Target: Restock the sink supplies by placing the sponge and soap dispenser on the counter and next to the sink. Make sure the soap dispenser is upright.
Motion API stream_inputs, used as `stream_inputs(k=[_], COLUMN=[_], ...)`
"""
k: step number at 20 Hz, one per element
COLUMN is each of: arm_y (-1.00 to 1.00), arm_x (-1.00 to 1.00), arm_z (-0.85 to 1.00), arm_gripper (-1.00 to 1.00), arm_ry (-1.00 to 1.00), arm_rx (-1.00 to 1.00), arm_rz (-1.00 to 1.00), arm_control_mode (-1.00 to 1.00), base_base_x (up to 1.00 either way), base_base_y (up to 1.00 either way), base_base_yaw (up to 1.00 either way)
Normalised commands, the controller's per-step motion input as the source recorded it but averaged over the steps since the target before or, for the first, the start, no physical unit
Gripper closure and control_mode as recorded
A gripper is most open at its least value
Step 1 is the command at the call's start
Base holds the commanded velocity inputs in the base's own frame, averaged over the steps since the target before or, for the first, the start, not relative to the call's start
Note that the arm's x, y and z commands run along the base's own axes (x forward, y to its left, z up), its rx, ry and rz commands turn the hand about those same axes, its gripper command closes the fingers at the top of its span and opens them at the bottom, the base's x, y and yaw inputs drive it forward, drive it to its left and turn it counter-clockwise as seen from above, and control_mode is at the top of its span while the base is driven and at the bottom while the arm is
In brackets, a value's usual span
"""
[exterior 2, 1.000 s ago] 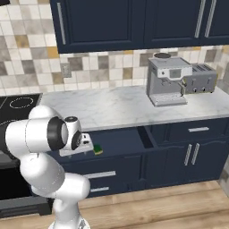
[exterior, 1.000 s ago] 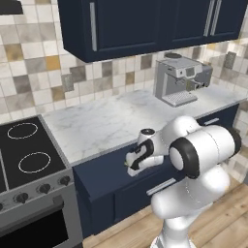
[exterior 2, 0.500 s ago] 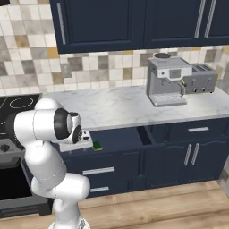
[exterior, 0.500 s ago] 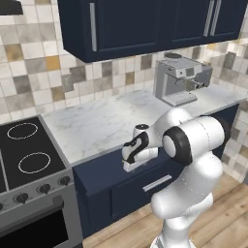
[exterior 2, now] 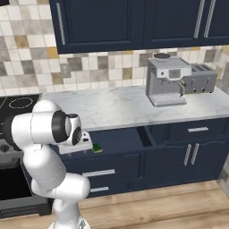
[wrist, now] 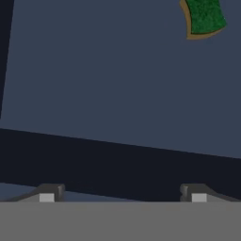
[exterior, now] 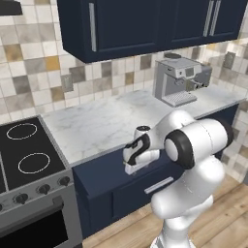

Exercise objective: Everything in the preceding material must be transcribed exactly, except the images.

Output of the exercise:
Target: Restock the sink supplies by placing the sponge and soap dispenser on the counter and next to the sink. Make sure the soap dispenser is upright.
Motion API stream_inputs, used as `stream_inputs(k=[_], COLUMN=[_], ...)`
"""
k: step number at 20 Hz, one per element
COLUMN is each of: arm_y (-1.00 to 1.00), arm_x (-1.00 to 1.00), arm_z (-0.85 to 1.00), arm_gripper (-1.00 to 1.00), arm_ry (-1.00 to 1.00), arm_rx (-1.00 to 1.00), arm_rz (-1.00 to 1.00), arm_control_mode (-1.00 to 1.00), base_base_x (up to 1.00 either way), base_base_y (up to 1.00 either way), base_base_yaw (up to 1.00 either way)
Normalised commands, the controller's per-step motion input as the source recorded it but averaged over the steps since the target before or, for the first, the start, no physical unit
Gripper closure and control_mode as recorded
A gripper is most open at its least value
Step 1 is the command at the call's start
Base holds the commanded velocity inputs in the base's own frame, averaged over the steps since the target before or, for the first, the start, not relative to the call's start
Note that the arm's x, y and z commands run along the base's own axes (x forward, y to its left, z up), its rx, ry and rz commands turn the hand about those same axes, its gripper command closes the fingers at the top of its span and opens them at the bottom, the base's x, y and yaw inputs drive it forward, drive it to its left and turn it counter-clockwise as seen from above, and control_mode is at the top of its span while the base is driven and at the bottom while the arm is
In brackets, a value's usual span
"""
[exterior 2, 1.000 s ago] 
[exterior, 1.000 s ago] 
[exterior 2, 0.500 s ago] 
[exterior, 0.500 s ago] 
[exterior 2, now] 
[wrist, now] 
[exterior, now] 

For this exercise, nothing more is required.